Exactamente o que vem acontecendo em Tomar, onde os senhores autarcas também cuidam estar a ver bem, quando garantem que a situação financeira do munícipio é boa e recomenda-se. Ou que estão a governar bem, apesar do que dizem os críticos locais, conhecidos especialistas da má-língua, que no fundo andam apenas a perseguir os honrados e competentes eleitos, para ver se lhes roubam os lugares. A tal paranóia difusa...

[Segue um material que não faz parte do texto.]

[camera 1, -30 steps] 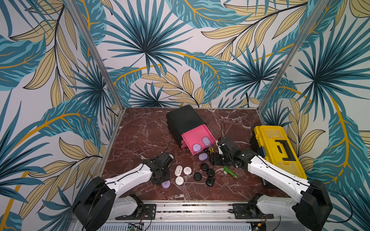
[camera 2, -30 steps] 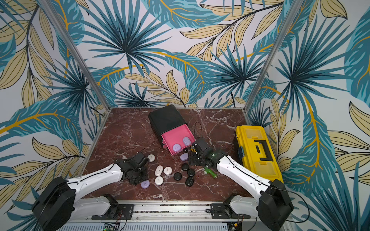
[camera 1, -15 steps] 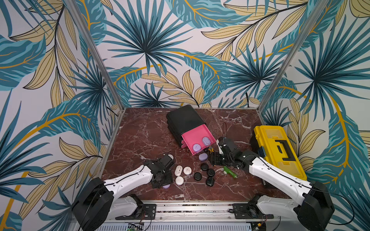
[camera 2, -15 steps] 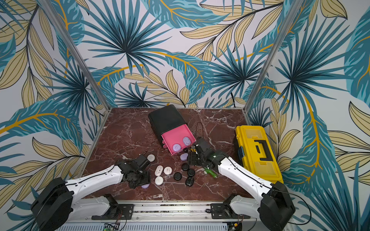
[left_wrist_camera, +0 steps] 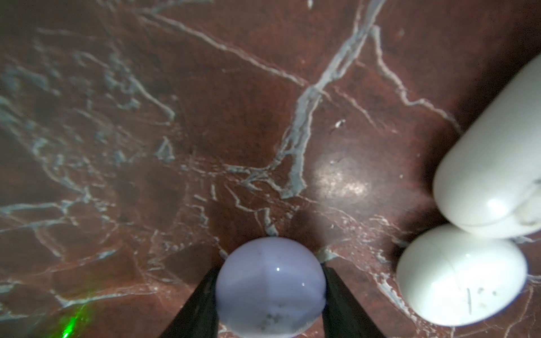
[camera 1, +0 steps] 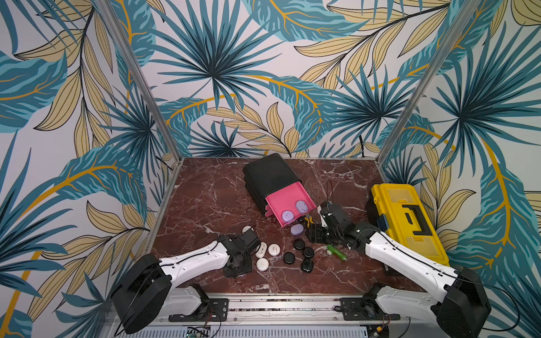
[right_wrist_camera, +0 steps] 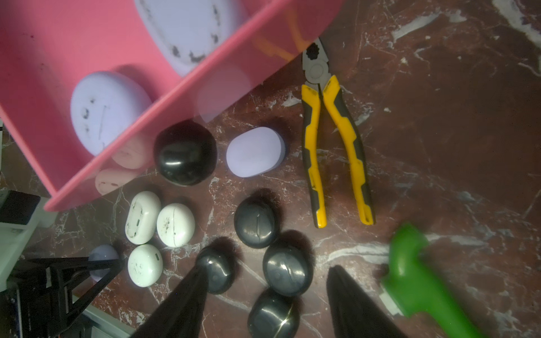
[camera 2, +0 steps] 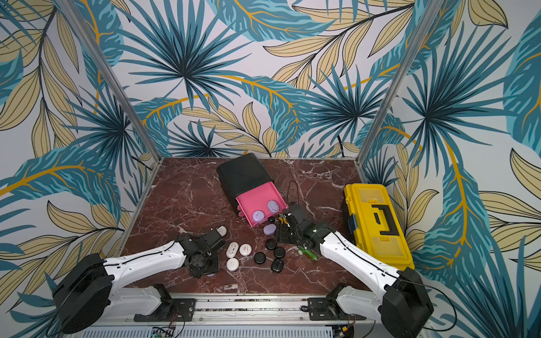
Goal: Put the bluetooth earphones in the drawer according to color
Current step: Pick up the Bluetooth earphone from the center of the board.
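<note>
Two lilac cases lie in the drawer, near its front edge.

Change: left gripper lowered over small rounded lilac earphone case; jaws now pinch its sides.
</note>
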Controlling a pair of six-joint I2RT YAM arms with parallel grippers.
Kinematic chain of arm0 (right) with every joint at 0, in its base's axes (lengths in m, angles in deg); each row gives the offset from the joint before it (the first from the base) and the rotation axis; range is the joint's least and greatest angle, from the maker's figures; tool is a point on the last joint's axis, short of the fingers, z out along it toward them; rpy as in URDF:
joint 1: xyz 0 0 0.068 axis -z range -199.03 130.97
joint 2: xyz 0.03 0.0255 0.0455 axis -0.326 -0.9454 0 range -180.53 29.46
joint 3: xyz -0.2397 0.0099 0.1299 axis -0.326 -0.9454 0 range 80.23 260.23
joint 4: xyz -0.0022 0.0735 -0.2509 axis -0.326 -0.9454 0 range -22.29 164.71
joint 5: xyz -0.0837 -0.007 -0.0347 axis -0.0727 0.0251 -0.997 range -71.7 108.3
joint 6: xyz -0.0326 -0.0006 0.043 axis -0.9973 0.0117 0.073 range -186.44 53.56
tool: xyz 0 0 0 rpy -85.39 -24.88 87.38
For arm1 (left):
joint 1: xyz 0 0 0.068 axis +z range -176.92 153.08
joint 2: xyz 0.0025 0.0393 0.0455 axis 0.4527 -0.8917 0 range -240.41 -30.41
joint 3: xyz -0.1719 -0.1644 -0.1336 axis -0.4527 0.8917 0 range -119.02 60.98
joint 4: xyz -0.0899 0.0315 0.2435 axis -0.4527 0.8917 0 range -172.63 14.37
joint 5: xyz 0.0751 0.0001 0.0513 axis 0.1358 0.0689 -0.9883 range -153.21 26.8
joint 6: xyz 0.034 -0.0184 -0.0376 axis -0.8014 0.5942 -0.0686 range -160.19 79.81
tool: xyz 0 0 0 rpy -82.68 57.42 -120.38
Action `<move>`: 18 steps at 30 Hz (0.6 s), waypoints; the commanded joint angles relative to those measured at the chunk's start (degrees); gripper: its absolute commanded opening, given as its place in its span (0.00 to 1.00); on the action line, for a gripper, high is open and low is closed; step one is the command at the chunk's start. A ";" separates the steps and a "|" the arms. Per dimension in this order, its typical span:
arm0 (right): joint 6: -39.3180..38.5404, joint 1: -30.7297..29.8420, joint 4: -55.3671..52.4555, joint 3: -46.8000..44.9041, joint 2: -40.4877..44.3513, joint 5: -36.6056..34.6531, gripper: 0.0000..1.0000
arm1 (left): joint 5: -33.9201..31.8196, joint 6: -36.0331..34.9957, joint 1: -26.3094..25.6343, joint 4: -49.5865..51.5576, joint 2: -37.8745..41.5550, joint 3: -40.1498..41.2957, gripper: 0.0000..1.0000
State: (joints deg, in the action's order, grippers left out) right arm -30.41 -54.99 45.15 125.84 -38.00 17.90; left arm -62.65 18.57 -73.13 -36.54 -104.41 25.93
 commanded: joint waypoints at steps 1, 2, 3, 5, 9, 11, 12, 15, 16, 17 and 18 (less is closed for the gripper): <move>1.60 0.15 -0.03 -1.60 0.93 -1.50 0.69 | 0.48 0.74 -1.22 0.81 -1.68 -0.59 0.45; 2.01 0.13 -0.14 -1.81 0.80 -2.21 0.69 | 0.19 0.62 -1.25 1.49 -1.44 -1.36 0.45; 2.46 0.15 -0.22 -2.06 0.55 -3.06 0.69 | 0.00 0.33 -1.30 2.21 -1.05 -2.31 0.45; 3.07 0.23 -0.23 -2.42 -0.32 -4.42 0.69 | -1.04 -0.49 -1.25 4.10 -0.39 -4.88 0.45; 2.96 1.03 -0.37 -2.04 -3.10 -6.67 0.69 | -3.46 -3.14 -1.20 9.27 -0.44 -12.73 0.45; 3.17 3.47 -0.77 -2.00 -4.94 -6.11 0.68 | -4.44 -4.61 -1.27 11.92 -0.56 -16.96 0.45; 3.17 4.95 -0.76 -2.08 -5.65 -5.21 0.68 | -5.07 -5.20 -1.24 12.94 -0.69 -18.68 0.45; 1.68 8.85 -0.60 -1.97 -7.29 -3.86 0.67 | -6.25 -7.29 -1.19 15.85 -1.28 -24.31 0.45; 0.94 9.73 -0.61 -1.63 -7.77 -3.88 0.67 | -6.27 -8.17 -1.22 16.70 -1.65 -26.36 0.45; -0.01 10.70 -0.42 -1.12 -8.44 -3.60 0.66 | -8.19 -9.01 -1.21 17.68 -2.23 -28.58 0.45; -0.75 11.23 -0.28 -0.78 -8.89 -3.49 0.66 | -8.56 -9.74 -1.24 18.29 -2.94 -30.71 0.45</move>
State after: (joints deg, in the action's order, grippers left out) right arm -29.05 -44.94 45.06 124.88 -45.73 13.85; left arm -67.67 12.34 -74.14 -22.93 -106.05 1.08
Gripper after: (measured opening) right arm 0.664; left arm 0.537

Seguindo o raciocínio implícito da jornalista, o Brasil, que herdou a nossa língua, os nossos costumes e a nossa idiossincrasia, foi durante anos uma excelente "presa" para os mercados. O FMI, às ordens dos Estados Unidos, foi chamado a intervir uma série de vezes. Até houve ditadura militar durante anos e tudo. Eis senão quando, um intelectual formado e formatado na Europa -Fernando Henrique Cardoso-, e um ex-operário metalúrgico e sindicalista, dos autênticos, daqueles que nunca abandonaram as bases nem a linguagem dos trabalhadores -Lula da Silva-, solucionaram o problema, sem grandes programas teóricos nem alarido mediático. Limitaram-se a governar no sentido de o país viver de acordo com os seus recursos próprios, foram pagando a dívida externa consoante as possibilidades, e, uma vez liquidadas as dívidas, acabaram por emprestar somas elevadas ao próprio FMI, naquilo a que os brasileiros chamaram "a vingança dos ex-caloteiros". Desde então, alguém ouviu dizer que os tão falados e amaldiçoados mercados financeiros se meteram ou pressionaram o Brasil? É o metes! Embora não marxistas, os dirigentes dos grandes operadores financeiros, nunca esquecem o que Marx constatou -quem tem dinheiro, tem poder. E o que vale para o Brasil, vale para qualquer outra entidade com relativa autonomia financeira -dos governos às câmaras municipais. O resto são balelas e baladas para embalar o pessoal.
2 comentários:
Ora aqui fica a síntese da conclusão profunda a que o Exmo Senhor Doutor Professor Reformado António Rebelo chegou:
"Quem tem dinheiro, tem poder".
Digno de um mestre, escrever tanta balela para terminar com uma frase tão intensa, comparando o Brasil à autarquia tomarense.
Não entendo como é que ainda não levaram este senhor num pedestal para a Câmara. Juro que não entendo !
Castanha Quente
Quando os posts tiverem metade da extensão, confesso que os vou ler;
assim vejo os títulos e fico esclarecido!
É que as palavras estão ao preço do ouro!Há que poupar!